Many will cite a bird’s ability to fly, sing and use its feathered wings to take flight. So it may seem a bit strange that included in the more than 10,000 species of birds in the world today is a group that literally cannot fly or sing, and whose wings are more fluff than feather. 

These are the ratites: the ostrich, emu, rhea, kiwi and cassowary.

I wonder what are the defining characteristics for birds that poets use? Is it: feathers, flight, birdsong. Anything else? Eating worms? Getting up early? Migration? I think I could follow this rabbit hole a lot deeper if I didn’t stop myself. I loved to read about the physics of flight, and search for references to birds in poems that didn’t involve flying or plumage or song, and keep trying to find out about birds that get lost, but I need to stop myself.

But of course, stopping is hard, and so I didn’t and found an article–Why do birds get lost?–that mentions new research that suggests birds use quantum mechanics to navigate–something about how cryptochromes (blue light sensitive proteins found in the retina of birds and some other animals) respond to magnetic field to create an inner compass. Wow. Is it just me or does using quantum in a phrase instantly make it seem smarter and fancier and less intelligible. Also in that article: birds are good navigators and when they get lost, it’s because something has malfunctioned–their ability to make a compass, bad weather. And: scientists discovered that some birds have magnetic particles in their ear hairs(!) so they believed that they used those particles to navigate. But, those particles are in non-sensory cells so they can’t function as compasses. Woah.

And, just one more article…In this one–Why don’t birds get lost?–I found this very exciting passage, which made me call out, “Oh my god!”:

It’s thought that light-sensitive proteins called cryptochromes — which have been found in the retinas of birds, butterflies, fruit flies, frogs and humans, among others — are at the center of the mystery. When light strikes the proteins, it creates radical pairs that begin to spin in synchrony; they’re entangled.

Ever since I listened to a podcast with Ross Gay (VS) and heard him discussing entanglement, I’ve been fascinated by that word and concept. What does it mean in the context of cryptochromes, birds, and navigation? I will stop myself from looking now.

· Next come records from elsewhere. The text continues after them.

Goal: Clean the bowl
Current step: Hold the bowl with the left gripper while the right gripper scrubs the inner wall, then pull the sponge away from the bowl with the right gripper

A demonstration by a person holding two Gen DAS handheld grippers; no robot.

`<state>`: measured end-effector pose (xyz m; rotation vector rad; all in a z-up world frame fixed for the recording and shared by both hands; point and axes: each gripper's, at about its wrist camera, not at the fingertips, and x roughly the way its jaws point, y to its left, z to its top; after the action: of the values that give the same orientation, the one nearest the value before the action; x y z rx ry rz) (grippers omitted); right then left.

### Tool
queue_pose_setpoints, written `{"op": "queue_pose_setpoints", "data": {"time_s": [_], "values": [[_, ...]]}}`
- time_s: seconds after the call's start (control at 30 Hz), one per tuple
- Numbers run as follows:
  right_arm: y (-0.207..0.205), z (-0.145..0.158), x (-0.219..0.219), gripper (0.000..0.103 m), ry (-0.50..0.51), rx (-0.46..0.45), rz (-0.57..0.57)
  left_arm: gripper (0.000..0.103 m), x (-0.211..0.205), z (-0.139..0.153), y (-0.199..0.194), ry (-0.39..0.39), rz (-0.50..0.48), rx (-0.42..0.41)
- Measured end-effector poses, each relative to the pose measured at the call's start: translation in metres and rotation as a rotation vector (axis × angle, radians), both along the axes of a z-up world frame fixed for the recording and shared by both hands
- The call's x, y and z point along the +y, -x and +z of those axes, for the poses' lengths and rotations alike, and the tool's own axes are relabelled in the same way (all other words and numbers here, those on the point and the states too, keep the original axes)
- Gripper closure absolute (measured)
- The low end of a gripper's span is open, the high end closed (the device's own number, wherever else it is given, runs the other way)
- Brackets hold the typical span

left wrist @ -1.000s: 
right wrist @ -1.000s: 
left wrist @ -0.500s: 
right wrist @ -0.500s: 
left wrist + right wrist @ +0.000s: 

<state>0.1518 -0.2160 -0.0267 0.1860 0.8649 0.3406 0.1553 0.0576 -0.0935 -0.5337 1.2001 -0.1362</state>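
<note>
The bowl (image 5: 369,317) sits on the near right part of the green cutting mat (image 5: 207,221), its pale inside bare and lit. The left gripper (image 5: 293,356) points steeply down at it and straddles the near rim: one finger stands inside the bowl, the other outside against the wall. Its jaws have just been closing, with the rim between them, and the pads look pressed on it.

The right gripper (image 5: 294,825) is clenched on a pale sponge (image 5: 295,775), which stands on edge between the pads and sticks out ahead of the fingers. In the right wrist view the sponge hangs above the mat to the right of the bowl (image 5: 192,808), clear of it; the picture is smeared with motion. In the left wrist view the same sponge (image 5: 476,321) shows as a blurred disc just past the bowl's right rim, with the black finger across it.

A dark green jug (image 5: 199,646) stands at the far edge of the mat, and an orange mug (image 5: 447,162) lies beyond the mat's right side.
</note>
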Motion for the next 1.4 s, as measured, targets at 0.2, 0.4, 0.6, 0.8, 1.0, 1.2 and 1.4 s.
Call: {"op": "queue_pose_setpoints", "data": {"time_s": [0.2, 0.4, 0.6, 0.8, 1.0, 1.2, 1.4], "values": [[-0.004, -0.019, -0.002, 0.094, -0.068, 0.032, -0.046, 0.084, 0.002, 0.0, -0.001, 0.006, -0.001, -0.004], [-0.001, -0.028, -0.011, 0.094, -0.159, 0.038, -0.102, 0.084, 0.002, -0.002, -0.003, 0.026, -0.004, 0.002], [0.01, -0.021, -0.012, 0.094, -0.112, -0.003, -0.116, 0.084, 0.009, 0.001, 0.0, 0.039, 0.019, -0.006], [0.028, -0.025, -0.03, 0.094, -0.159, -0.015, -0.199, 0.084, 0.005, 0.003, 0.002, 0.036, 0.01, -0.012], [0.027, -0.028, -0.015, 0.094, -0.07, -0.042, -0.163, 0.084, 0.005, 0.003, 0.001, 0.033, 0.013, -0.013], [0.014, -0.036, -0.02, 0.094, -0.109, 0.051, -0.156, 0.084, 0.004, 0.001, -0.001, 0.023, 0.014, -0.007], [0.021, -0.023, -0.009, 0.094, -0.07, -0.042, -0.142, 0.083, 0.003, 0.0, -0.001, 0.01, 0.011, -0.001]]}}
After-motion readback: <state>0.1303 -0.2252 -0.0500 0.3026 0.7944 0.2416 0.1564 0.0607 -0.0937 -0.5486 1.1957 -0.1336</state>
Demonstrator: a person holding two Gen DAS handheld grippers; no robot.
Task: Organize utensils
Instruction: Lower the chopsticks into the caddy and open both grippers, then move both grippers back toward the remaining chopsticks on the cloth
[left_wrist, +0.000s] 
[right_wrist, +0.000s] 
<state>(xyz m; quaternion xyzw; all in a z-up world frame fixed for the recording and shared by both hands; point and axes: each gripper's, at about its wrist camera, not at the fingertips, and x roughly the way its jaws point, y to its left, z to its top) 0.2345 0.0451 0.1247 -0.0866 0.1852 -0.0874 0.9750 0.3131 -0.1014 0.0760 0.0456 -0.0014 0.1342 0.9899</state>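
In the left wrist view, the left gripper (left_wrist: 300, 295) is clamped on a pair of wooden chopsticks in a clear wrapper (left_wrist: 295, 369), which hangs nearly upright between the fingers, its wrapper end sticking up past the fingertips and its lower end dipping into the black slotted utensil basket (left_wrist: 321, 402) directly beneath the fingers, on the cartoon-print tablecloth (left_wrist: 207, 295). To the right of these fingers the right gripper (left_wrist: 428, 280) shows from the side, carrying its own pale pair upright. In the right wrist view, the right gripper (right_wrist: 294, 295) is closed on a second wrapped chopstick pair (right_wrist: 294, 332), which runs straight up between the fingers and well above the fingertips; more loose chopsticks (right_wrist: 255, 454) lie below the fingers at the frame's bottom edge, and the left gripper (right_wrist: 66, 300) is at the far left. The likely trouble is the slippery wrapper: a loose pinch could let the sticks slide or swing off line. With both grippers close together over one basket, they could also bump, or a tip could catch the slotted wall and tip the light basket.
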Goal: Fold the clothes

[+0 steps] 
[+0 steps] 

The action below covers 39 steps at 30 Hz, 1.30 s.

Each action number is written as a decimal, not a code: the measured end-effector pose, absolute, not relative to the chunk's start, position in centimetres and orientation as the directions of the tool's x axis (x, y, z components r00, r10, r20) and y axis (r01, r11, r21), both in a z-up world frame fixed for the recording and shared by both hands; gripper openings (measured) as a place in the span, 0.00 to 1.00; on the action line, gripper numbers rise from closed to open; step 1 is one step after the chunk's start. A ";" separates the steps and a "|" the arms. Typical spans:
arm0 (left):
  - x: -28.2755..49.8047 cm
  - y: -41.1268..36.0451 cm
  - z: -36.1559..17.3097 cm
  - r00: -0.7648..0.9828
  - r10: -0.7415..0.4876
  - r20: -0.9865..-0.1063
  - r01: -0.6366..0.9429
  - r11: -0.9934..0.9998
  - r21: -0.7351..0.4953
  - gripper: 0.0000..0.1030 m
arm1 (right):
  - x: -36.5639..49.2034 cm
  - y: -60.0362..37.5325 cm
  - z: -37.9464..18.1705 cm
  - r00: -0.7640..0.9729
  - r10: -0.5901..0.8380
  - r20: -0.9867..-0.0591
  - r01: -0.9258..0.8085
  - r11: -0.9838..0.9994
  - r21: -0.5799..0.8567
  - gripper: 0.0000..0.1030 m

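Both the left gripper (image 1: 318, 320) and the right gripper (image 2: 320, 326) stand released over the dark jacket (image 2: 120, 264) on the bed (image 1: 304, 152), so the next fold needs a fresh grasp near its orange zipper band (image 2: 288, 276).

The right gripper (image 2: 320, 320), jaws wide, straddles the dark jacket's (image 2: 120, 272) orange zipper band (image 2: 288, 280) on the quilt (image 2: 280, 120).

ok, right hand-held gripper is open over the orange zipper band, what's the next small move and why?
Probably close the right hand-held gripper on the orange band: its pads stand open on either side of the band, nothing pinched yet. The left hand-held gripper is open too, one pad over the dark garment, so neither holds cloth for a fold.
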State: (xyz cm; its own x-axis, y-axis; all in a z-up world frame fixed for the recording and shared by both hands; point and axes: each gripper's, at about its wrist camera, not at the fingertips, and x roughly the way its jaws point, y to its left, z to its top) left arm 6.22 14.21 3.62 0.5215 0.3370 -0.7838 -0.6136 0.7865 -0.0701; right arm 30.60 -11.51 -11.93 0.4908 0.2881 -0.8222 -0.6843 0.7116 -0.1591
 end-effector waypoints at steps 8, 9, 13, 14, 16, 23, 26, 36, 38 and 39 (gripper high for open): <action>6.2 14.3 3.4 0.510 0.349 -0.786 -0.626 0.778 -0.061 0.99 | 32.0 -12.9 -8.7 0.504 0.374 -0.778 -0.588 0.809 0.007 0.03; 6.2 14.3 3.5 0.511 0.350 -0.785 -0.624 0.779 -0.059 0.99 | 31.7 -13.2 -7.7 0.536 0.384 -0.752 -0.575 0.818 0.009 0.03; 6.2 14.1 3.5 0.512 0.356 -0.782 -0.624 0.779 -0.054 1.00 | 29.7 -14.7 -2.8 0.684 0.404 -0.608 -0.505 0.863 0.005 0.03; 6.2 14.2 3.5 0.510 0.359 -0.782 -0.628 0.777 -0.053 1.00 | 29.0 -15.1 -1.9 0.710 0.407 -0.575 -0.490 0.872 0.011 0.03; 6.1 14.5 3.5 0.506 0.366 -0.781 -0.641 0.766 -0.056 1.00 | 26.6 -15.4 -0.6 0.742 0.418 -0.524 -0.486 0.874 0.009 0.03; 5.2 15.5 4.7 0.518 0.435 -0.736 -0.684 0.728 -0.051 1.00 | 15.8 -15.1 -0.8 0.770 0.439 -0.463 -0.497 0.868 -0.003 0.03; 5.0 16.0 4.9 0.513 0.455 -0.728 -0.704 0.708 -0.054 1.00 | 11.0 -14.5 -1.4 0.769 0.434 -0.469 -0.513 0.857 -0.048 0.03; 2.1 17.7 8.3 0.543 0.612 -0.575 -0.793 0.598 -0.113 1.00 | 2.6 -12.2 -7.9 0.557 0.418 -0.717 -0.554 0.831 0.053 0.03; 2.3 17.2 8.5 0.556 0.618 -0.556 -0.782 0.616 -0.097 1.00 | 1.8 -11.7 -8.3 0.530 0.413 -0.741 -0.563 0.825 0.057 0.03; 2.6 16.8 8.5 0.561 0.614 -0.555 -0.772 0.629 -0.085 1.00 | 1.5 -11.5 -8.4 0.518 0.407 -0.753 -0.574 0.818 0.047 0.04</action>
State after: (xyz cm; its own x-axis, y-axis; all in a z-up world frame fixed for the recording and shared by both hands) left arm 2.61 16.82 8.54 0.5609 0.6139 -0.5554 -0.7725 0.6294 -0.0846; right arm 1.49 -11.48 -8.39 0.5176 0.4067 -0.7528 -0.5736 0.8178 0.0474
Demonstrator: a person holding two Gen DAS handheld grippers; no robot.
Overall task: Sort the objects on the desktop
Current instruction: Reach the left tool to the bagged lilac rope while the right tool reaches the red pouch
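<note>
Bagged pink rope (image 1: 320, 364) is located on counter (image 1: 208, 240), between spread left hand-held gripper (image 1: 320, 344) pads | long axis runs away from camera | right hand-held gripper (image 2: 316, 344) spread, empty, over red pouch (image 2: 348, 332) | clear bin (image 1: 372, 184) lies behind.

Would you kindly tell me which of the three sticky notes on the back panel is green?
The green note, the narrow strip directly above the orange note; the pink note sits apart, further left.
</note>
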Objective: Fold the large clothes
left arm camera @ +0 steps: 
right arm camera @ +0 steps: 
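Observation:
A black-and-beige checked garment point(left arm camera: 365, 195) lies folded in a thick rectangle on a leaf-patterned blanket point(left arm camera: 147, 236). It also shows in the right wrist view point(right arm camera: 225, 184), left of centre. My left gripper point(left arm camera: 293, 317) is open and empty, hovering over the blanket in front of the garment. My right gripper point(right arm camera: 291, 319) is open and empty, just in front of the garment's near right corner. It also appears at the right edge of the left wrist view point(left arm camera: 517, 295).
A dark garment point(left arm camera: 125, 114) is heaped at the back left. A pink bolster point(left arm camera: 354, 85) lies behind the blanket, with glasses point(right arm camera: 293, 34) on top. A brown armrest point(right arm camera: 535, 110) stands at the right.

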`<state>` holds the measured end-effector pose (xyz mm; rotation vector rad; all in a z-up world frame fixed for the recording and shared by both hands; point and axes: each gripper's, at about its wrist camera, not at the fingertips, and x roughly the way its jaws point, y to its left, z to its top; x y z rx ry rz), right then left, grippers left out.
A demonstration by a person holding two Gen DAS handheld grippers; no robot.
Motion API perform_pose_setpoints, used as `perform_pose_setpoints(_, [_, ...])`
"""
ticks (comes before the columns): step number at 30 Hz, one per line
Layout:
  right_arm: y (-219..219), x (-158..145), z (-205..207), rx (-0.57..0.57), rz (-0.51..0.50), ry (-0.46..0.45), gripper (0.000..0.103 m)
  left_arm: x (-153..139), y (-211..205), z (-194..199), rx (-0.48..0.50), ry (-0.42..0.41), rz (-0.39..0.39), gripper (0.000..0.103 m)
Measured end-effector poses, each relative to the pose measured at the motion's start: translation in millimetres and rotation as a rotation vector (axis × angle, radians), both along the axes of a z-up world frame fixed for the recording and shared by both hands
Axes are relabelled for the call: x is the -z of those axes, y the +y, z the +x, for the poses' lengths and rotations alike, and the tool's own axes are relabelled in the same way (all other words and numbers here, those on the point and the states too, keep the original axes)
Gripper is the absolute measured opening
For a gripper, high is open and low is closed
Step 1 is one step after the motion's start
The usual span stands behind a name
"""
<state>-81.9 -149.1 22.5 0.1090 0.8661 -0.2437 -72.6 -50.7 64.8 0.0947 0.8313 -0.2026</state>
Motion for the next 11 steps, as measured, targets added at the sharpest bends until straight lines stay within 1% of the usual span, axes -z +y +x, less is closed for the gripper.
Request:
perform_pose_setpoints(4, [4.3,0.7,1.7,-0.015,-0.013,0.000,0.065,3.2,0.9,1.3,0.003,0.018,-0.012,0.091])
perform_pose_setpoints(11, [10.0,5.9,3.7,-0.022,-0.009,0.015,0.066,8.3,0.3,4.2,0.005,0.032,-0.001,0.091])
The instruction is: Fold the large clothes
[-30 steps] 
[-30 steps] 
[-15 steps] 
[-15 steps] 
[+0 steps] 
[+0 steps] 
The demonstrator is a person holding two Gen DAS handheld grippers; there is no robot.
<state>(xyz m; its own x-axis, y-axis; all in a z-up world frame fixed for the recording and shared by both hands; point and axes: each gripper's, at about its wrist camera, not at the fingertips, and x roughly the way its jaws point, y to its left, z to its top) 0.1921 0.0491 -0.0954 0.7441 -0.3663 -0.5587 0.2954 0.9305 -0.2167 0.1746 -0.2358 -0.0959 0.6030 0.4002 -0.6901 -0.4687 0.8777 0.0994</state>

Whew. As I mentioned before falling down this rabbit hole, I was thinking about birds in songs before my run, earlier in the morning. I had already typed up a few notes:

Don’t Worry/ Bob Marley

Three little birds
Pitch by my doorstep
Singin’ sweet songs
Of melodies pure and true,
Sayin’, (“This is my message to you-ou-ou: “)

What kind of bird are these 3 little birds? Googling it, I found a source that suggests 2 answers: 1. the 3 canaries that Marley would see every morning and 2. his 3 back-up singers

Edge of Seventeen/ Stevie Nicks

Just like the white winged dove
Sings a song, sounds like she’s singing
Ooh, ooh, ooh
Just like the white winged dove
Sings a song, sounds like she’s singing
Ooh, baby, ooh, said ooh

Here’s some more information about the white-winged dove, which resides in the southwest in desert thickets. It does make an “ooh ooh” call. This song is about the death of Nick’s uncle and the white-winged dove represents his soul leaving the body. The idea of the bird being the soul reminds me of ED and her poem, “‘Hope’ is a thing with feathers.” It also makes me think about Furtados line about being like a bird who doesn’t know where her soul is.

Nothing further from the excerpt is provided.